I am trying to register the wide-field GCaMP images to the Allen Brain Atlas.
Exactly how they did is this paper-

Unfortunately, I am unable to get a clue as to how to go about it. I know that I need atleast four marked reference points on my images.
Is there a python example code I can use. I know there are lots of python notebooks on internet but I cannot get my head around them. None of them work with dorsal projection.

thanks a lot

Hi Pankaj,

I don’t have a complete answer to your question, but I can point you to a few resources that might help you get started. I’d definitely suggest reaching out to the authors of the paper you cited. It does sound like they used manual fiducial markers of some type. I’d be curious what those markers were specifically (maybe I missed it, but they didn’t seem to specify), and also how they made the transformation from stereotactic coordinates (assuming that’s the known coordinate system of their fiducial markers) into CCF coordinates.
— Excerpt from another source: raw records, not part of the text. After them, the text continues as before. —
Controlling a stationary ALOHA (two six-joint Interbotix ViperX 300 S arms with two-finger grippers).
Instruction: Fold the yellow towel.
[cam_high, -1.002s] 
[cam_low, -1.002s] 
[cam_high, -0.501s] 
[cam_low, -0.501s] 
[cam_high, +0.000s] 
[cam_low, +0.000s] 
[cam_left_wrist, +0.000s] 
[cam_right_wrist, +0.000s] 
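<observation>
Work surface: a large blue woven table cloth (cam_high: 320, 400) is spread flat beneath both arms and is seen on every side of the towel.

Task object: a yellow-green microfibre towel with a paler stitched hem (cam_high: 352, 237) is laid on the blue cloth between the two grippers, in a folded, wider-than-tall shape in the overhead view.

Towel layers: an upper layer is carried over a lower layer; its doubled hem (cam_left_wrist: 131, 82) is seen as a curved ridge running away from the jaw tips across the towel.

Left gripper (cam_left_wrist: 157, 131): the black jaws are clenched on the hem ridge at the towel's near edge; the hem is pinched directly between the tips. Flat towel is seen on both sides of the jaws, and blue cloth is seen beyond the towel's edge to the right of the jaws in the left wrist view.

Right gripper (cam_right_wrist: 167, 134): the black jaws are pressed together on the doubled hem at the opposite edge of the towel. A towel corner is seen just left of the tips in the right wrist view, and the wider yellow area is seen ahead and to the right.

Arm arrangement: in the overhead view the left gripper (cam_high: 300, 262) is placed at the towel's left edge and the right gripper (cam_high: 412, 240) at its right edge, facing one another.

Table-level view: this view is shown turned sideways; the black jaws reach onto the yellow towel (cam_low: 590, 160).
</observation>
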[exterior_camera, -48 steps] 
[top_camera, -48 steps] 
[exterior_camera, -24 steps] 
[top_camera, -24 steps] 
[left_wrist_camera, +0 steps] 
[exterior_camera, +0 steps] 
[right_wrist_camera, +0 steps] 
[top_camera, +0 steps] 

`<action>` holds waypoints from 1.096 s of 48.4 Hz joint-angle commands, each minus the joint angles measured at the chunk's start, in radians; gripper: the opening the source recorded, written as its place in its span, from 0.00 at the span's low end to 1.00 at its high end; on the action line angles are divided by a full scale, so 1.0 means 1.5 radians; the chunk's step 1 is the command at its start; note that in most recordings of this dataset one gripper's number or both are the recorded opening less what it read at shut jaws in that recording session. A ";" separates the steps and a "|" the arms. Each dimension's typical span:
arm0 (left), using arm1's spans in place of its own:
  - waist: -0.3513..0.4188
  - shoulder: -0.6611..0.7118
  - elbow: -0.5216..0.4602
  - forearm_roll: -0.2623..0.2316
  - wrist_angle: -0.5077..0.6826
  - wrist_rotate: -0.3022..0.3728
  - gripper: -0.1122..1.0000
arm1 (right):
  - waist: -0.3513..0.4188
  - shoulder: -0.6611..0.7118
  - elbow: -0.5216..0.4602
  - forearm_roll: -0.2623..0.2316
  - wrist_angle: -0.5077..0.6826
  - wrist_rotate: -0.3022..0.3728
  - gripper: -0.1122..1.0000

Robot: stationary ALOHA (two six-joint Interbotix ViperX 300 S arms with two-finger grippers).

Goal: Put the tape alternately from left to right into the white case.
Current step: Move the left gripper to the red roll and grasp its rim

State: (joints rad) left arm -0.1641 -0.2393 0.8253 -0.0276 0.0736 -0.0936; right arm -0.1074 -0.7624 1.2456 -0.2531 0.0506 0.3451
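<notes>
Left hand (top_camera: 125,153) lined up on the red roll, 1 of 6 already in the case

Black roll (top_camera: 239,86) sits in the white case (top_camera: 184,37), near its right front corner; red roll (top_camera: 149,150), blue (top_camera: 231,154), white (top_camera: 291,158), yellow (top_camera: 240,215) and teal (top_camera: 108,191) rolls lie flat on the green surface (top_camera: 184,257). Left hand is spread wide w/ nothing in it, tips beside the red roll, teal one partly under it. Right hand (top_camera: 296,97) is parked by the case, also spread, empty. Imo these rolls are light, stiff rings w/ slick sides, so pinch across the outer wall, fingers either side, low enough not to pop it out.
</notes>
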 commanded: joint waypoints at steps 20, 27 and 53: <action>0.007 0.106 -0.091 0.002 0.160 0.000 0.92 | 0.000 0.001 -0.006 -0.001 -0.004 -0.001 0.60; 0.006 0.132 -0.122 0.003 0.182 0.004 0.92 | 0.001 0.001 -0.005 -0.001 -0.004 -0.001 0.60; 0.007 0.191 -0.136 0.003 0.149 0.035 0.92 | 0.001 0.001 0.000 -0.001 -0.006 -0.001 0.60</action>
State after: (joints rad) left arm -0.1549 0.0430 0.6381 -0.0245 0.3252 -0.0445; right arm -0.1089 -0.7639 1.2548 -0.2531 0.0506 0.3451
Here’s a Jupyter notebook that shows some basics for accessing structure masks and other functions in the CCF:

And here are two potentially useful representations of the top down projection:

Hopefully that’s helpful in getting started. Feel free to post back here with follow-up questions as you make progress.


1 Like

Hi Pankaj! Kelly Clancy from that paper here, a few people pointed out you’d posted this question so I’ll try to answer :). Unfortunately I don’t know python, but I can at least walk you through the principle of what we did. So yes, we made marks on the skull itself. We placed very tiny marks with permanent marker using a stereotax, at bregma/lambda and 1 mm lateral of either side of these. We covered these over with cement so they were present throughout recordings. We used the Allen Brain API to determine a dorsal projection of the atlas (you should be able to calculate the dorsal projection yourself, for example could take each pixel of the dorsal plane and find the most superficial brain area for that pixel and assign that pixel to that area). Then we used the bregma/lambda points from the widefield imaging to perform an affine transform of the imaged data into the atlas coordinate system. Hopefully that makes sense, and please let me know if you have any other questions.


Hi Kelly. That all sounds simple enough, the only problem being that the Allen Brain API does not specify where the bregma and lambda are (as per this official explanation). Given this, what did you estimate as the position of bregma and lambda in the CCF coordinates?

I wish I could capture each mouse’s 2P tomography volume and register to the CCF as per this recent work. Unfortunately, we lack the necessary hardware.

EDIT: Based on the Paxinos and Franklin atlas (2012) as well as Allen’s older atlas (2008) which does come with stereotaxic coordinates, I estimated that lambda is at y = 206, bregma is at y = 370, and 1 mm lateral is at z = 195 in the 25 micron volume. Is this close to what you have? This is not a rigorous estimate but combined with a sensory response assay (e.g. visual, somatosensory) may be good enough for delineating large cortical areas.